L’arme la plus tranchante de la démocratie
Chaque année, les Athéniens pouvaient désigner un citoyen à exiler — sans procès, sans défense. Ils gravaient le nom sur un tesson de poterie : un ostrakon. Si le quorum était atteint, le « gagnant » faisait ses valises pour dix ans.
Attention à ne pas devenir trop important
Même les héros n’étaient pas à l’abri. Thémistocle, vainqueur de Salamine, a été envoyé en exil quand sa popularité menaçait l’équilibre de la cité. L’ostracisme visait moins la culpabilité que la crainte d’un pouvoir sans limite.
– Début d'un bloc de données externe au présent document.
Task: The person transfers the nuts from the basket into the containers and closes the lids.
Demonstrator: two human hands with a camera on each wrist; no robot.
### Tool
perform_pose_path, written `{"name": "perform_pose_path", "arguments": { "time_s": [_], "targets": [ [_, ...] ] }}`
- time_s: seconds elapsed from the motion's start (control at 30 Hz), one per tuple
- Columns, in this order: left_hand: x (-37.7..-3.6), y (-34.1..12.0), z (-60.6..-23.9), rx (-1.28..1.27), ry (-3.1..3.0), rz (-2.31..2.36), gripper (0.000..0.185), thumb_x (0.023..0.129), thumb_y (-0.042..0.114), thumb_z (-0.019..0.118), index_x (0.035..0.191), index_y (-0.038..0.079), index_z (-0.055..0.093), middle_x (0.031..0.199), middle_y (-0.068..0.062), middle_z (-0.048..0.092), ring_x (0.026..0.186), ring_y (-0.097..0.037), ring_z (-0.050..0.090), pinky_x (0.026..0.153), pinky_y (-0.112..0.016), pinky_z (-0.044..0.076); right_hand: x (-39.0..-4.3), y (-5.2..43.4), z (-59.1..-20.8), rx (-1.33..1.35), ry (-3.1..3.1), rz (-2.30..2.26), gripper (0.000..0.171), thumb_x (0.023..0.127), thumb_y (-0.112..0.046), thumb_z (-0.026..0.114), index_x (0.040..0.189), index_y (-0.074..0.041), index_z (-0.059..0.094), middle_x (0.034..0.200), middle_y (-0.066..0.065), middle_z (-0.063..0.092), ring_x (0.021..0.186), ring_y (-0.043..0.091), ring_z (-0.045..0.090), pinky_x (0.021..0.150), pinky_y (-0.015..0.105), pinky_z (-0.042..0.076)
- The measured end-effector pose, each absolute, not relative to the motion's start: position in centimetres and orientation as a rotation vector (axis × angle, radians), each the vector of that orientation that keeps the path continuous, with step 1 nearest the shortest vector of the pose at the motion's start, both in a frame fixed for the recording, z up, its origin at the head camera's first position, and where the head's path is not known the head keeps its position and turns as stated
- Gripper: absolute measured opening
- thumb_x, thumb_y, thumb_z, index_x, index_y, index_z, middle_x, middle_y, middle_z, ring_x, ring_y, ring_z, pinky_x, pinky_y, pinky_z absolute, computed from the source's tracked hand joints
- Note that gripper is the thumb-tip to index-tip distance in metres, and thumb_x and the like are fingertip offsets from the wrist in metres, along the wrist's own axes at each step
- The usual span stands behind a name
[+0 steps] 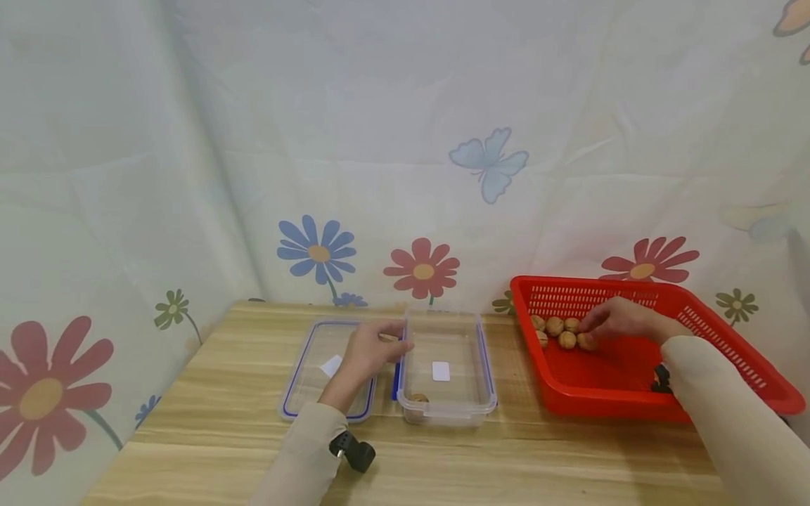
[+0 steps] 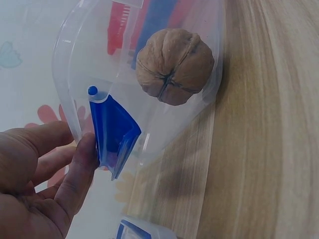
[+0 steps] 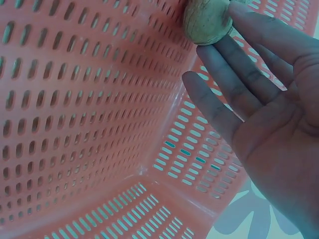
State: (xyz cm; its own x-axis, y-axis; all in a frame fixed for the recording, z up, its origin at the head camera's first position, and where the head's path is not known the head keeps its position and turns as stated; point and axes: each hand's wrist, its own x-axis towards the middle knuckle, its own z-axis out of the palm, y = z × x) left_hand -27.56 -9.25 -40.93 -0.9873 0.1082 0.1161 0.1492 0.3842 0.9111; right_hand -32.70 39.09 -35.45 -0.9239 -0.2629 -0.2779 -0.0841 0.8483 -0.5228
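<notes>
A clear plastic food box (image 1: 468,351) with blue clips stands on the table, one walnut (image 2: 174,66) lying in its near left corner. My left hand (image 1: 372,351) pinches the box's left rim, beside a blue clip (image 2: 112,132) that hangs down. Over at the right, my right hand (image 1: 623,320) reaches into a red plastic basket (image 1: 550,393) and holds a walnut (image 3: 207,22) at its fingertips. Several more walnuts (image 1: 555,325) sit together at the basket's left end.
The box's lid (image 1: 310,379), clear with a blue seal, lies flat just left of the box. Behind the wooden table (image 1: 209,414) hangs a pale curtain (image 1: 354,140) printed with flowers. A white label (image 1: 441,371) shows on the box.
</notes>
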Motion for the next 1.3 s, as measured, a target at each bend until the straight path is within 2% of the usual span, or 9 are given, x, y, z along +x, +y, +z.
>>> {"name": "perform_pose_path", "arguments": {
  "time_s": [0.4,0.67,1.0,1.3],
  "targets": [
    [-27.5,-9.2,-40.8,-0.236,-2.582,-1.699,0.045,0.094,0.01,0.082,0.136,0.001,0.07,0.129,-0.018,0.073,0.085,-0.024,0.078,0.076,-0.036,0.066,-32.9,39.1,-35.6,-0.308,2.668,-0.713,0.033,0.093,-0.015,0.084,0.121,0.0,0.074,0.114,0.011,0.073,0.098,0.026,0.065,0.1,0.059,0.057],
    [-27.3,-9.2,-40.7,-0.248,-2.563,-1.728,0.045,0.094,0.009,0.082,0.136,0.0,0.07,0.128,-0.019,0.072,0.087,-0.026,0.078,0.077,-0.037,0.066,-32.5,38.8,-34.9,-0.319,2.705,-0.712,0.033,0.092,-0.016,0.085,0.121,-0.003,0.076,0.115,0.01,0.074,0.099,0.026,0.065,0.1,0.058,0.058],
    [-27.4,-9.3,-40.7,-0.246,-2.572,-1.728,0.046,0.094,0.01,0.082,0.137,0.0,0.069,0.129,-0.019,0.072,0.09,-0.026,0.078,0.078,-0.038,0.066,-31.6,37.6,-33.0,-0.459,2.807,-0.754,0.036,0.094,-0.016,0.083,0.127,-0.003,0.074,0.117,0.009,0.075,0.101,0.024,0.067,0.096,0.055,0.06],
    [-27.8,-9.3,-41.1,-0.26,-2.569,-1.739,0.047,0.093,0.01,0.083,0.137,0.0,0.069,0.129,-0.018,0.072,0.087,-0.024,0.078,0.077,-0.04,0.066,-30.1,34.6,-29.7,-0.508,2.871,-0.813,0.038,0.095,-0.018,0.083,0.129,-0.004,0.073,0.12,0.01,0.075,0.104,0.026,0.068,0.095,0.052,0.061]
  ]
}}
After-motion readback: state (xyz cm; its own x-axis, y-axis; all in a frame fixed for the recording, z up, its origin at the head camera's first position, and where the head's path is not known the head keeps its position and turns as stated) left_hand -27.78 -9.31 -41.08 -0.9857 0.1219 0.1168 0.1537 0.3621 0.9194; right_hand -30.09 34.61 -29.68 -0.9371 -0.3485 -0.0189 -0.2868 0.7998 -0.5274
Ton destin, sur un tesson de poterie
Les archéologues ont retrouvé des centaines d’ostraka près de l’Agora, certains avec des noms encore lisibles. Au final, quiconque devenait trop en vue risquait un aller simple surprise hors de la ville.
L’ostracisme était censé protéger contre les tyrans, mais parfois des chefs populaires se retrouvaient soudain bannis. Ce n’étaient pas toujours les pires : être « trop puissant » ou « trop aimé » pouvait suffire.